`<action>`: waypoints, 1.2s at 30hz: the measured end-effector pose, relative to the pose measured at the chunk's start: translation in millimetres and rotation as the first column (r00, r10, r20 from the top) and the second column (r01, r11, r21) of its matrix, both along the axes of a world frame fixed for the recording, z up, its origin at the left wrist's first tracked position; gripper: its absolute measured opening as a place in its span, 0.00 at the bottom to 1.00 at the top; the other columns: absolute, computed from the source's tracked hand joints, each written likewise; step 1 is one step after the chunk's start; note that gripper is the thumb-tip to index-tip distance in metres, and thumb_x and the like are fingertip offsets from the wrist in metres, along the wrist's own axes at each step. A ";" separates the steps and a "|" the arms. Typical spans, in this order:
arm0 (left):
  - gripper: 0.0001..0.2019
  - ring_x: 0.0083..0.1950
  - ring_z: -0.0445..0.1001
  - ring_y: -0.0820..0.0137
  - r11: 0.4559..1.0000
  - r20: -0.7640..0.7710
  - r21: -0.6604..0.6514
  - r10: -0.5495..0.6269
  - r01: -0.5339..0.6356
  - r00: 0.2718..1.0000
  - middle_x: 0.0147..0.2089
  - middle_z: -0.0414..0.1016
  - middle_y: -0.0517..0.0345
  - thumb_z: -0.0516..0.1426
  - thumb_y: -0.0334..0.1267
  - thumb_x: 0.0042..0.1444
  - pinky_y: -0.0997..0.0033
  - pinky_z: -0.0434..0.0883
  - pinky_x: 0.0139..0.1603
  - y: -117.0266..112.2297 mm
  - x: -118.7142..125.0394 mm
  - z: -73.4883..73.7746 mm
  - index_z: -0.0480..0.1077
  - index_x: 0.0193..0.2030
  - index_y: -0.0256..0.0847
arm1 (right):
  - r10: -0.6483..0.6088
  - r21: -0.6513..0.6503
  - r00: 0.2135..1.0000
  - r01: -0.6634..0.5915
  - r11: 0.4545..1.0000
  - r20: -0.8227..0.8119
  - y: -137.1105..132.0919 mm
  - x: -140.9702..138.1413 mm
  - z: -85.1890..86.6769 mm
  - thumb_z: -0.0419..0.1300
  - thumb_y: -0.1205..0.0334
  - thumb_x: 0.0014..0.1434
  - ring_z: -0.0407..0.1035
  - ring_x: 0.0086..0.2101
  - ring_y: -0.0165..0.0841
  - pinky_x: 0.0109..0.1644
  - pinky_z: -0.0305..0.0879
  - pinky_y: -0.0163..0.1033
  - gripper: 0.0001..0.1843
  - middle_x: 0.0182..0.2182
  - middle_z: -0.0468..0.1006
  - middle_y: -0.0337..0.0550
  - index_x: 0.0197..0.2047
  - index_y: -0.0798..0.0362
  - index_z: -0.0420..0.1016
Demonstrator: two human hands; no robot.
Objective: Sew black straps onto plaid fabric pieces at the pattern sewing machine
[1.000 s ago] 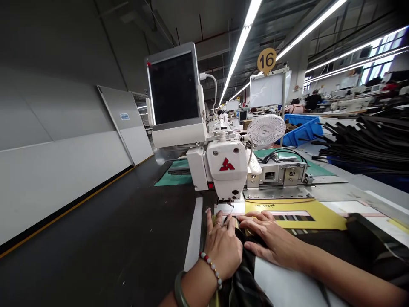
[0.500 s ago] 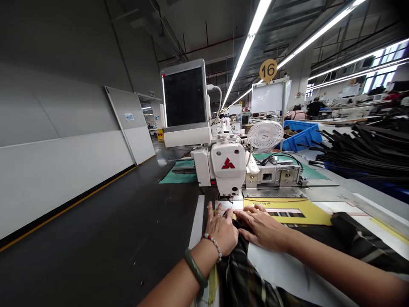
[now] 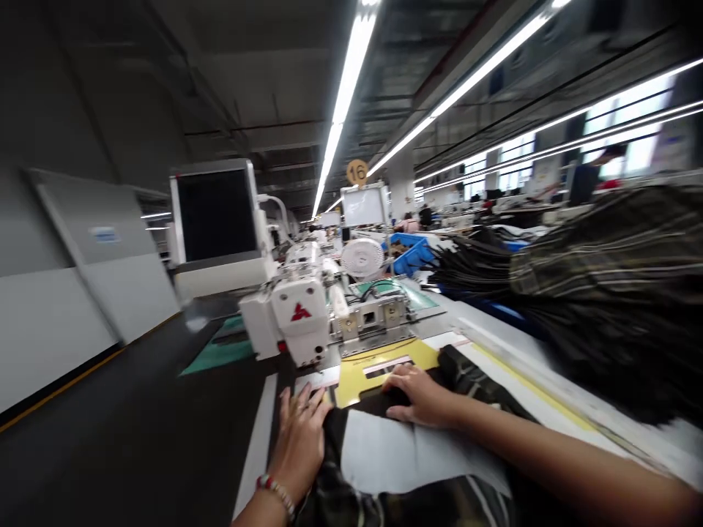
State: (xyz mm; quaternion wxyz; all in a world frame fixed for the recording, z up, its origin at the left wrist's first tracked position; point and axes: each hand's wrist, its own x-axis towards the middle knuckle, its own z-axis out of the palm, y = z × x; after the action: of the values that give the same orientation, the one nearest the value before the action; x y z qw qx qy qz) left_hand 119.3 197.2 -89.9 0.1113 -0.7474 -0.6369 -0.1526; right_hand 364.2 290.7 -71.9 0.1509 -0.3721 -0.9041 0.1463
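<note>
On the near side of the sewing machine, dark plaid cloth lies over the worktop, with a yellow template at its far edge. A white sheet shows between its folds; whether it belongs to the cloth cannot be told. The work looks to be at a laying-out stage: cloth and template sit close together near the machine head, and the part of the cloth by the template seems fairly flat. Not yet settled, it appears, are the near folds, bunched and uneven, and a thick fold to the right. No seam can be made out, and with the blur, whether any stitching is done cannot be told.

The left hand reaches toward the machine head, palm down, its fingertips near the template's left edge. Its grip is spread, with nothing visibly pinched; a beaded bracelet rings the wrist. The right hand comes in from the right along a low, slanting forearm and rests palm down at the template's near edge, on dark material. Its fingers lie close together, slightly bent, with the thumb standing apart, so this grip looks loose. Both hands are apart from each other.
</note>
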 end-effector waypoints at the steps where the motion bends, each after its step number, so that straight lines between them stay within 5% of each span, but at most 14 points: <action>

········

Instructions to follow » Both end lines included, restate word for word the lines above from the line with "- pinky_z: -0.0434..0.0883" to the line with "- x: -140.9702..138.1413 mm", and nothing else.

Expected answer »
  - pinky_z: -0.0434..0.0883
  - pinky_x: 0.0139..0.1603
  - y: -117.0266..112.2297 mm
  - x: -118.7142..125.0394 mm
  - z: -73.4883..73.7746 mm
  - index_z: -0.0480..0.1077
  - index_x: 0.0193..0.2030
  - index_y: -0.0256..0.0847
arm1 (right):
  - r10: -0.6483..0.6088
  - r21: -0.6513..0.6503
  - r00: 0.2135..1.0000
  - r01: -0.6634..0.5915
  - r11: 0.4545..1.0000
  - r20: -0.8227..0.8119
  - y: -137.1105..132.0919 mm
  - x: -140.9702..138.1413 mm

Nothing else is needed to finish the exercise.